Assigned task.
Please print the listing that follows word for word, but skip any pictures it holds.

────────────────

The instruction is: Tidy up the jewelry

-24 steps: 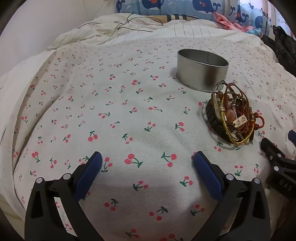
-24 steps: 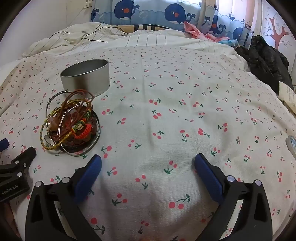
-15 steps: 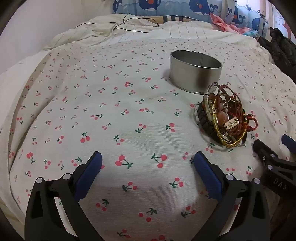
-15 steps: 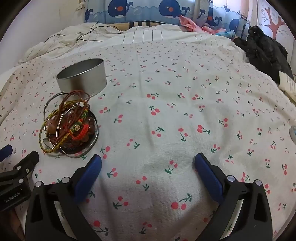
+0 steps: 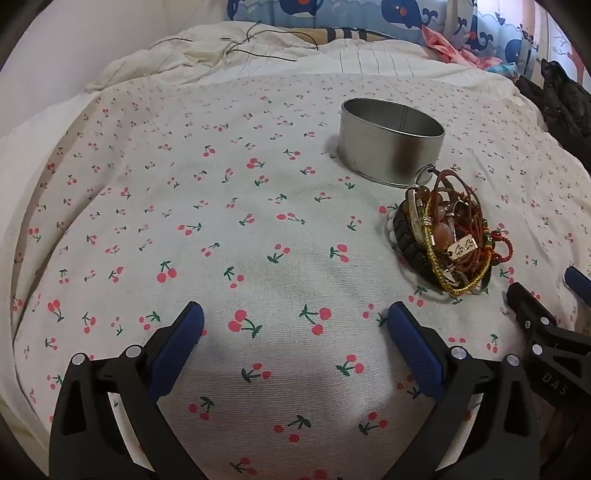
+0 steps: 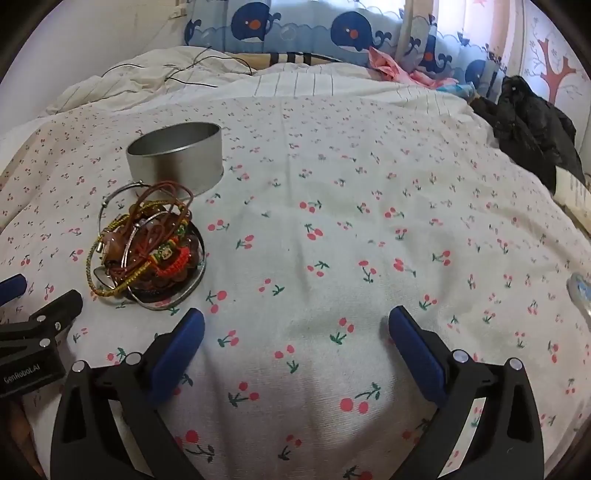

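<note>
A tangled pile of bracelets (image 5: 448,240) in red, gold, brown, black and silver lies on the cherry-print bedsheet (image 5: 221,240). Just behind it stands an open round metal tin (image 5: 391,147). The pile (image 6: 147,251) and the tin (image 6: 175,157) also show in the right wrist view, at the left. My left gripper (image 5: 293,325) is open and empty, over the sheet to the left of the pile. My right gripper (image 6: 295,328) is open and empty, to the right of the pile. Each gripper's tip shows at the edge of the other's view.
A rumpled white quilt with thin black cables (image 6: 166,74) and whale-print pillows (image 6: 295,29) lie at the head of the bed. Black clothing (image 6: 532,125) sits at the right edge, with pink fabric (image 6: 391,68) behind. A small pale object (image 6: 581,291) lies at the far right.
Both grippers have drawn back slightly and tilted up, so the pile and tin sit a little farther away and more of the pillows shows. Both stay open; nothing was taken hold of.
</note>
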A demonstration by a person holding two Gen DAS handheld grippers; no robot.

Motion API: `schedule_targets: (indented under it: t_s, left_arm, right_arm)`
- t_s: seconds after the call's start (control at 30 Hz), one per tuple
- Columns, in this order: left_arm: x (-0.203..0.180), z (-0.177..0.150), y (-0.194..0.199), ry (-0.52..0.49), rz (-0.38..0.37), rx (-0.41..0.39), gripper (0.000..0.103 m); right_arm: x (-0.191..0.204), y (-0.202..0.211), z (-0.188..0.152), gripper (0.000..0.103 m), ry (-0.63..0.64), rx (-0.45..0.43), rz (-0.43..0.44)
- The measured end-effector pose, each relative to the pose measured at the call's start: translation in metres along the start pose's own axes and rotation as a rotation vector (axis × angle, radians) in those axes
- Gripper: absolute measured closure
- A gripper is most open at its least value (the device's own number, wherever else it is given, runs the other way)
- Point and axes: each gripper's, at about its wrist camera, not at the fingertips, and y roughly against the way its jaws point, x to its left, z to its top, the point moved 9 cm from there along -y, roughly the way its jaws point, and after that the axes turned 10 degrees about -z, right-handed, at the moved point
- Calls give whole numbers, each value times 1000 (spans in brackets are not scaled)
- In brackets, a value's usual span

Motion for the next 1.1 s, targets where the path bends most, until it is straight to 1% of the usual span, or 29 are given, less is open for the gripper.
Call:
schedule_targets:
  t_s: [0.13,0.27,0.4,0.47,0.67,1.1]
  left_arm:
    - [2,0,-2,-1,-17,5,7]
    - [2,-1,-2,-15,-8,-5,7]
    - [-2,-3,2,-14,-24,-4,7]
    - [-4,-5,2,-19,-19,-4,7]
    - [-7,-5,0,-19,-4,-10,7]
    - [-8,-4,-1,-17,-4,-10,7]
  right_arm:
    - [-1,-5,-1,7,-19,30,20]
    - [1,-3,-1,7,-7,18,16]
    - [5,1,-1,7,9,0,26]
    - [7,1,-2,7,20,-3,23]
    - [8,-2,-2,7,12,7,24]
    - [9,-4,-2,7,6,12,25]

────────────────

Response to the exercise.
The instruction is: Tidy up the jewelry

-24 steps: 
-24 steps: 
-15 steps: 
-15 steps: 
+0 steps: 
+0 steps: 

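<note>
A tangled pile of bracelets (image 5: 448,240) in red, gold, brown, black and silver lies on the cherry-print bedsheet (image 5: 221,240). Just behind it stands an open round metal tin (image 5: 391,147). The pile (image 6: 147,251) and the tin (image 6: 175,157) also show in the right wrist view, at the left. My left gripper (image 5: 293,325) is open and empty, over the sheet to the left of the pile. My right gripper (image 6: 295,328) is open and empty, to the right of the pile. Each gripper's tip shows at the edge of the other's view.
A rumpled white quilt with thin black cables (image 6: 166,74) and whale-print pillows (image 6: 295,29) lie at the head of the bed. Black clothing (image 6: 532,125) sits at the right edge, with pink fabric (image 6: 391,68) behind. A small pale object (image 6: 581,291) lies at the far right.
Both grippers have drawn back slightly and tilted up, so the pile and tin sit a little farther away and more of the pillows shows. Both stay open; nothing was taken hold of.
</note>
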A demonstration by a person holding two Gen DAS handheld grippers; no robot.

Motion API: `schedule_targets: (indented under it: t_s, left_arm, right_arm)`
- t_s: seconds after the call's start (control at 30 Hz), one per tuple
- Columns, in this order: left_arm: x (-0.203..0.180), z (-0.177..0.150), y (-0.194..0.199), ry (-0.52..0.49), rz (-0.38..0.37), rx (-0.41..0.39), gripper (0.000..0.103 m); right_arm: x (-0.191..0.204), y (-0.202..0.211), z (-0.188..0.152), gripper (0.000..0.103 m), ry (-0.63..0.64), rx (-0.45..0.43), rz (-0.43..0.44)
- The measured end-effector pose, each relative to the pose measured at the call's start: translation in metres along the start pose's own axes and rotation as a rotation vector (axis × angle, radians) in those axes
- Gripper: absolute measured closure
- A gripper is most open at its least value (the device's own number, wherever else it is given, runs the other way)
- Point and axes: each gripper's, at about its wrist camera, not at the fingertips, and y roughly against the way its jaws point, x to its left, z to its top, the point moved 9 cm from there along -y, roughly the way its jaws point, and after that the axes turned 10 degrees about -z, right-handed, at the moved point
- Calls give whole numbers, each value times 1000 (spans in brackets are not scaled)
- In brackets, a value's usual span

Motion for the next 1.1 s, targets where the path bends most, until it is straight to 1% of the usual span, or 29 are given, less is open for the gripper.
Call:
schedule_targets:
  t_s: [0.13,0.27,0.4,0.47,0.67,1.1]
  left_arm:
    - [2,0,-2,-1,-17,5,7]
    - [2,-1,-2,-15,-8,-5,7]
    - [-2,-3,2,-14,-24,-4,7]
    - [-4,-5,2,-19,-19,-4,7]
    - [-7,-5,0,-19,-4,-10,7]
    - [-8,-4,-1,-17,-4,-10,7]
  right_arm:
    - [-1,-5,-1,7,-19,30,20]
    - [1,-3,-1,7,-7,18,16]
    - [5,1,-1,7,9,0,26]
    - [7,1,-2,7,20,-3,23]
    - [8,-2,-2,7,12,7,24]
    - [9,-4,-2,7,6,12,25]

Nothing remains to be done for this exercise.